I am 90 years old. I have lived through much. My parents were immigrants from post-World War I Europe. Following the Crash of 1929 we were very poor. Our country was awash in poverty, and anti-Semitism was widespread. When I was about ten years old, my father, who had been a front line combat infantry officer in the Austro-Hungarian army told me, “If anyone asks, you tell them you are a Jew, and you are proud of it.”

In 1943 I volunteered for the U.S. Army Air Corps and was accepted as an air cadet. Only 18 years old, I understood what war meant and felt I might not survive.

Today I live and welcome each day but today I am not proud to be a Jew. I also am not proud to be an American. I see our country and the Jewish state of Israel, whom we blindly support, murdering women and children as remorselessly as the Germans did in the war I served in. They had their rationale, and we and Israel have ours. The two are not entirely dissimilar. We are supplying the munitions and equipment and the Israelis are supplying the propaganda and the delivery systems.

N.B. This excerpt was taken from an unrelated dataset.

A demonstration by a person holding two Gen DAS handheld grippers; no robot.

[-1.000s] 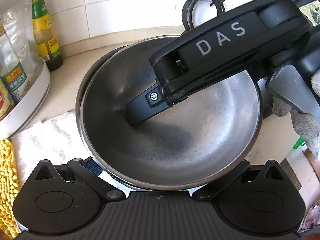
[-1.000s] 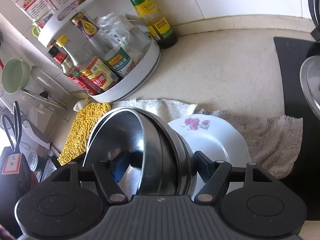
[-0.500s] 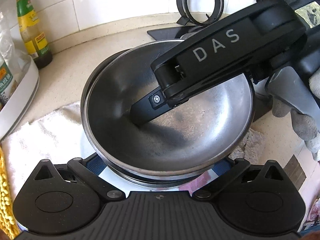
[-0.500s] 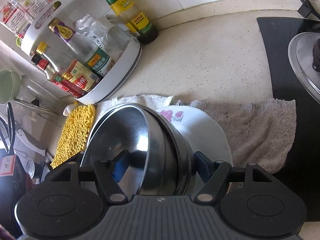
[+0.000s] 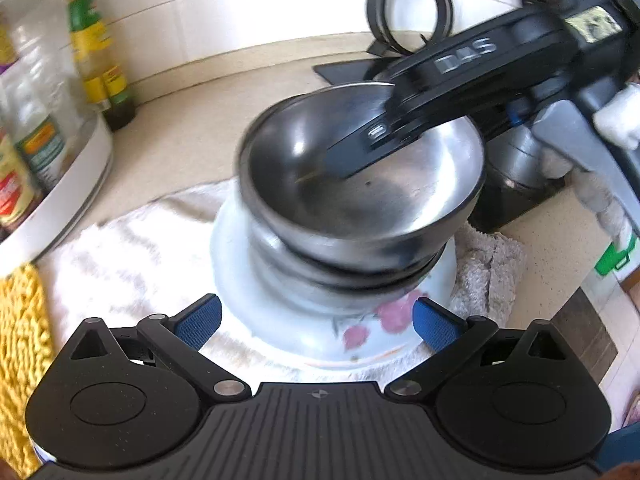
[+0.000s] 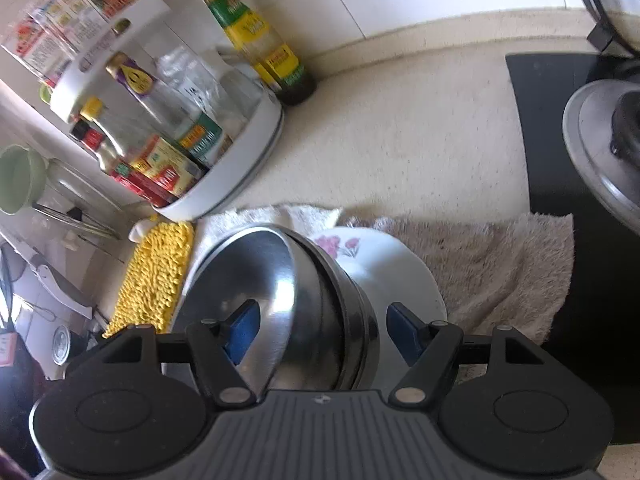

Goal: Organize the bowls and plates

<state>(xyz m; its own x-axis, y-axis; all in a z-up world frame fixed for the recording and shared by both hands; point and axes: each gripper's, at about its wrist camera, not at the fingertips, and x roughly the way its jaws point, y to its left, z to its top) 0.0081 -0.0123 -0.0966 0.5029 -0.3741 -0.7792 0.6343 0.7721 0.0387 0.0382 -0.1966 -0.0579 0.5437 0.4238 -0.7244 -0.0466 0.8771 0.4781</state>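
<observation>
Jaws on the left gripper (image 5: pixel 316 320): spread wide, nothing between them, hanging just short of the near rim of the floral plate (image 5: pixel 360 336). Jaws on the right gripper (image 6: pixel 322 332): straddling the wall of the nested steel bowls (image 5: pixel 360 184), one blue pad inside the top bowl, the other outside the stack. Cannot tell whether actually pinching; from the right wrist view, a sliver of white plate shows between the outer pad and the steel.

Steel bowls nested together, at least three by the rims, over the middle of the floral plate. Plate lying on the pale towel (image 5: pixel 140 248) spread over the desk (image 6: pixel 400 128). Top bowl slightly tilted in the stack, not quite seated level. Left view blurred, so impossible to say whether the lowest bowl touches the plate or hangs just above it.

Judged from this: well along. Bowls gathered into one nest, plate underneath as the base. Left to do, probably: settle the stack flat, level the tilted top bowl, draw the right finger out of the bowl without dragging it. No other loose plates or bowls in sight on the desk.
</observation>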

The average age in Gaza is 17.  Over three quarters of the population in Gaza is under the age of 23. Eighty (80%) percent of the 2000+ deaths in the latest “war” are young women and children. I have seen pictures of what the Israeli Prime Minister, Benjamin Netanyahu, describes as “telegenic victims,” little girls and boys without legs, arms, or with terrible wounds in the face and body that they will carry through life. I have seen the films of bombed-out Gaza in 2014 that look shockingly similar to the Warsaw Ghetto after the Germans destroyed it in 1943. (Of course, the Nazi genocidal intent to destroy all Jews everywhere was far worse, and I lost family members in that Holocaust.)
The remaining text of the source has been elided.